Newsweek has tapped Will Tacy to be executive producer and editorial director for Newsweek.com. Tacy was the managing editor, digital for the Minneapolis Star-Tribune. He has also worked for the New York Times and Mother Jones. Earlier this week, Minnpost.com reported that Tacy was given a buyout by the Star Tribune. According to Tacy, though he may have been listed with departing staff, the paper was already aware of his departure and he was never formally offered a buyout package.
Tacy’s appointment at Newsweek is part of what Geoff Reiss, the managing editor of Newsweek’s Digital Group, describes as a major ongoing initiative to “update” the 75 year-old brand. Previously, Tom Watson was in charge of Newsweek.com. Reiss told FishbowlNY that Watson was asked by Newsweek editor Jon Meacham to help out with the “re-creation” of the print magazine, yielding the opening in which Tacy will hopefully work a similar miracle at Newsweek.com.

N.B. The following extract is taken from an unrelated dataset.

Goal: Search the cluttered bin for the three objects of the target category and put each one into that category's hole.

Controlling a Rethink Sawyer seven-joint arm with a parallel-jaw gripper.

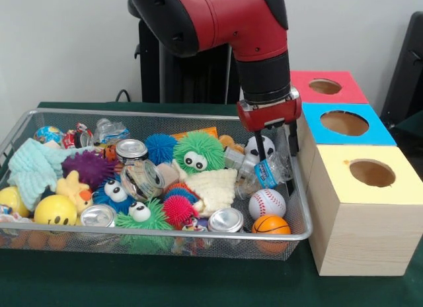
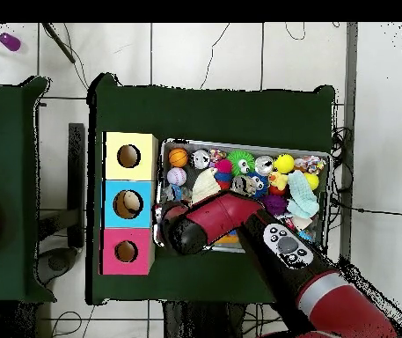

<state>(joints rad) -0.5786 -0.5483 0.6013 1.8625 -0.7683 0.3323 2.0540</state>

According to Reiss, these efforts to “re-create” Newsweek involve no less than “reinventing it online, in print, and really reinterpereting the way it works” adding that Tacy will be a “fundamental player” in those efforts.

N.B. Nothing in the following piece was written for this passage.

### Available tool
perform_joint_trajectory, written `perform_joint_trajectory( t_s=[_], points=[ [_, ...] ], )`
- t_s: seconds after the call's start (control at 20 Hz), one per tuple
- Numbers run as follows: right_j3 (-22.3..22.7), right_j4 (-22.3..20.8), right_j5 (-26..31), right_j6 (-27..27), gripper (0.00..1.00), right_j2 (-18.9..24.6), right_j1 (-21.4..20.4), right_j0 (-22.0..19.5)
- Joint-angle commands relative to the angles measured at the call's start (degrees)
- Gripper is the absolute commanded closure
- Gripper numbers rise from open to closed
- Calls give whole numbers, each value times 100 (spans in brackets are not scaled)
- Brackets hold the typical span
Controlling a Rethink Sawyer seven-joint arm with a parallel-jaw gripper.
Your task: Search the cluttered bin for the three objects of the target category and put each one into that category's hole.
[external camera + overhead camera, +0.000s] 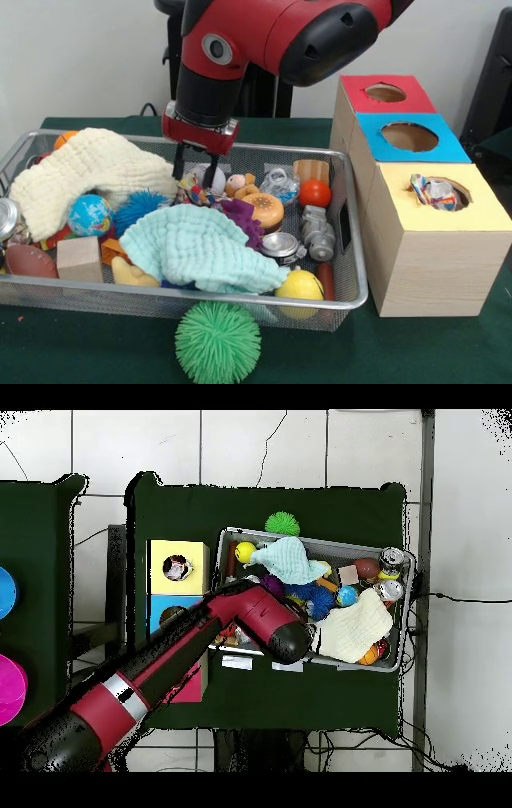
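Observation:
My gripper (194, 170) hangs open over the back of the wire bin (352, 298), its fingertips just above a crinkled colourful wrapper (192, 193). Nothing sits between the fingers. A similar crumpled wrapper (434, 192) lies in the yellow hole of the wooden box (424, 256); the same wrapper (177, 568) shows in the overhead view. The blue hole (410, 136) and red hole (386, 93) look empty. In the overhead view my arm (250, 619) covers the gripper and the near side of the bin (400, 646).
The bin holds a cream cloth (88, 172), a mint cloth (196, 244), a globe ball (89, 214), a toy burger (265, 210), a red ball (314, 193), metal cans (318, 232) and a yellow ball (300, 284). A green spiky ball (218, 342) lies outside the bin's front.

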Motion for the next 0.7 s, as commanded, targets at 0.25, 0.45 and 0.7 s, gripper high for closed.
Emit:
perform_joint_trajectory(
  t_s=[0.25,0.45,0.7],
  points=[
    [-309,964,1046,930,100,920,-10,138],
    [-331,954,1047,934,100,943,18,109],
    [-375,950,1060,829,100,993,10,66]
  ],
)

Like many other old media properties, Newsweek hasn’t been immune to tough times…
In November 2007, Newsweek lowered its circulation rate base, from 3.1 to 2.6 million. Print ad revenues dropped 13 percent during the first nine months of 2008 and subscription revenues are also down at the magazine. Last month, Folio reported that Newsweek execs were mulling another drop in circulation for 2009.
Newsweek’s numbers may be grim on the print side, but Reiss says that revenue at the Web site “has grown impressively on an annual basis and we have high expectations, even in a down market, for it to continue to do so.” As of press time, Newsweek was unable to provide their online revenue numbers for FishbowlNY. We’ll update this item with numbers if they become available.
Success at Newsweek.com could help offset the low numbers at the magazine. Tacy will be tasked with continuing to improve Newsweek’s performance online. Reiss joked with us that “walk[ing] on water was one of the elements in the job description.” Tacy’s new position is clearly coming with both high hopes and high pressure, though Tacy says he’s not worried because “every job in news media at this point has a lot of pressure and expectations.” Tacy also told us that he’s “incredibly encouraged by what I see as a huge opportunity for Newsweek.” We’ll have to see if Newsweek‘s optimism about its site and Will Tacy’s vision for it pays off.